Chi pensa che i videogiochi siano un hobby che può impigrire gli adolescenti e avere effetti negativi sulla loro socialità forse si ricrederà sapendo di Animal Crossing: New Horizons, una serie di videogiochi simulatori di vita sviluppati da Nintendo EAD e pubblicati dalla stessa Nintendo a partire dal 2001.

Sia chiaro, non intendiamo dire che i videogames siano privi di effetti negativi: come vale per ogni altra cosa, anche nel loro caso è l’abuso a renderli deleteri, esattamente come accade per i social e i fenomeni a essi collegati, come il vamping, ad esempio.

Questo videogioco in particolare, ha avuto una funzione molto positiva per tantissime persone: le ha aiutate a elaborare e ad accettare un lutto.

Trattandosi di simulazione di vita, infatti, i giocatori possono letteralmente ricostruire scenari e situazioni che ricordano loro le persone care scomparse, facendo in modo che esse “rivivano” in quelle scene.

In ogni gioco della serie il giocatore si stabilisce in un villaggio abitato da animali antropomorfi, in cui pian piano può costruire il proprio mondo, in tempo reale, grazie all’orologio e al calendario interni della console; così facendo il passare del tempo nel gioco riflette quello della realtà, e ciò si vede, ad esempio, al mutare delle stagioni.
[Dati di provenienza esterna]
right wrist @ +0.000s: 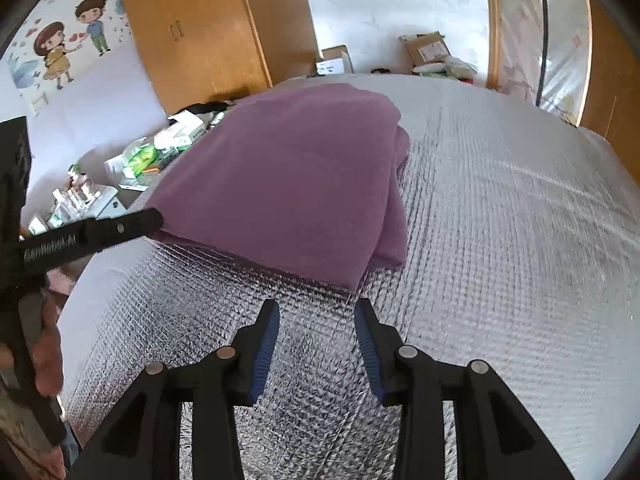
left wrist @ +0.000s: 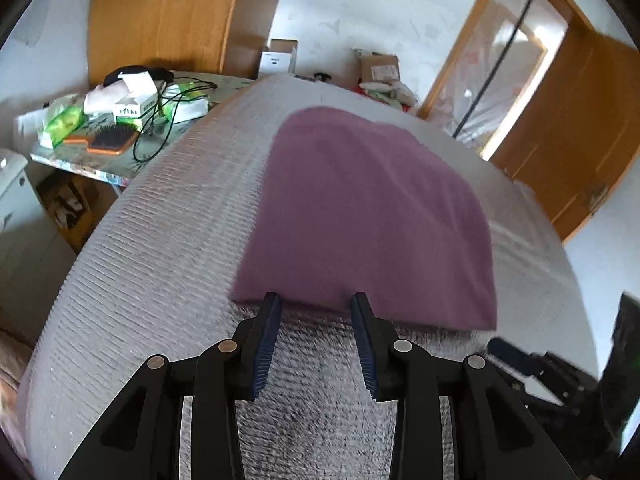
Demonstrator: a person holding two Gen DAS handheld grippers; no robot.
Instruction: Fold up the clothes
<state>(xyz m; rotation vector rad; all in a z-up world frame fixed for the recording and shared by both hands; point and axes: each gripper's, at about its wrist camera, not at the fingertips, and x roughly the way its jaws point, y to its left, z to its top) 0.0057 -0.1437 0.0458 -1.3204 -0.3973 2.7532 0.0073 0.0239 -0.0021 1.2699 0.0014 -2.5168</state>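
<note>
With the folded purple cloth (left wrist: 360, 216) lying flat on the silver mat (left wrist: 140, 280) at twelve o'clock of both tools, the left gripper (left wrist: 316, 300) and right gripper (right wrist: 316, 308), both wide and empty, should probably pinch its near edge evenly.

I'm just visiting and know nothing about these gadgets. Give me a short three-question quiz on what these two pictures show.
1. True or false: the purple cloth is clamped in the right gripper.
2. What does the cloth lie on: (a) bare wood, (b) a silver quilted mat, (c) a carpet?
3. Which gripper's tips are nearer the cloth's edge?

Key:
1. False; its jaws stand apart with only mat between them.
2. b.
3. The left gripper: its fingertips meet the cloth's near edge in the left view, jaws apart.
</note>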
Animal Crossing ha inoltre un altissimo livello di personalizzazione, quindi il nome e il sesso del personaggio possono essere scelti dal giocatore all’inizio dell’avventura, e l’aspetto può essere modificato comprando abiti e accessori, o cambiando l’acconciatura. In questo modo ogni giocatore può “disegnare” il personaggio che gli ricorda la persona scomparsa, facendola rivivere attraverso il gioco.

Su Reddit molti utenti discutono proprio di questa possibilità, e del grande sollievo che hanno tratto dal gioco Nintendo.

Mia nonna è morta nel 2018 e mia madre è morta subito dopo la mezzanotte del 1° gennaio di quest’anno [il 2020, ndr.] – scrive Jay Lee, dalla Georgia – Erano migliori amiche e adoravano sedersi su sedie a dondolo e guardare il mondo quando erano in vacanza. Spero che questo posto gli piaccia.

Il post adesso è stato eliminato dal social, ma lo scenario creato vedeva infatti proprio due sedie a dondolo posizionate su una riva, di fronte al mare.

Fonte: Reddit @heathenistic_animal

Mentre realizzavo quel memoriale, nel gioco, sentivo che era stupido, meno significativo di una cosa della vita reale, ma allo stesso tempo piangevo mentre lo facevo e ogni volta che lo vedevo, perché significa molto. È qualcosa che sono stato in grado di fare per lei quando non sono stato in grado di fare qualcosa nel mondo reale.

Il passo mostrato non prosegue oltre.